Task prompt –
Transcribe every line below exactly; no image goes into the output.

---

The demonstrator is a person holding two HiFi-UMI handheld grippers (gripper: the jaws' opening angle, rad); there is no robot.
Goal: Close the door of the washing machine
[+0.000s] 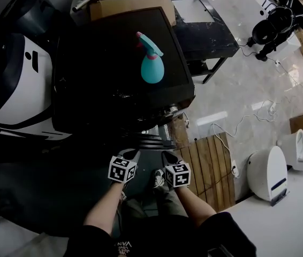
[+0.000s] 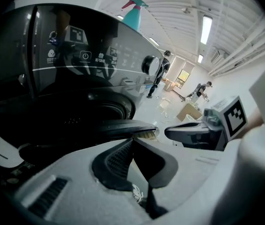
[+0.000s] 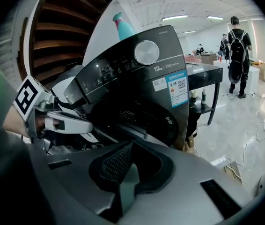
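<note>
The door (image 2: pixel 118 125) looks not yet shut. Its dark edge stands out from the front of the washing machine (image 1: pixel 114 79), just ahead of your left gripper (image 1: pixel 132 154). That gripper and your right gripper (image 1: pixel 165 156) are both clenched on nothing, probably so the closed tips can push the door home. The front panel reads "12kg" beside a QR-code sticker (image 3: pixel 177 90). A teal spray bottle (image 1: pixel 151 63) stands on the machine's top, near its right edge.
</note>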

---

Exercise response –
The demonstrator is a person holding two HiFi-UMI handheld grippers (gripper: the jaws' opening angle, rad); there is no robot.
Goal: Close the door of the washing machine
[+0.000s] 
[+0.000s] 
[+0.000s] 
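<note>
The door (image 2: pixel 118 125) looks not yet shut. Its dark edge stands out from the front of the washing machine (image 1: pixel 114 79), just ahead of your left gripper (image 1: pixel 132 154). That gripper and your right gripper (image 1: pixel 165 156) are both clenched on nothing, probably so the closed tips can push the door home. The front panel reads "12kg" beside a QR-code sticker (image 3: pixel 177 90). A teal spray bottle (image 1: pixel 151 63) stands on the machine's top, near its right edge.
</note>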

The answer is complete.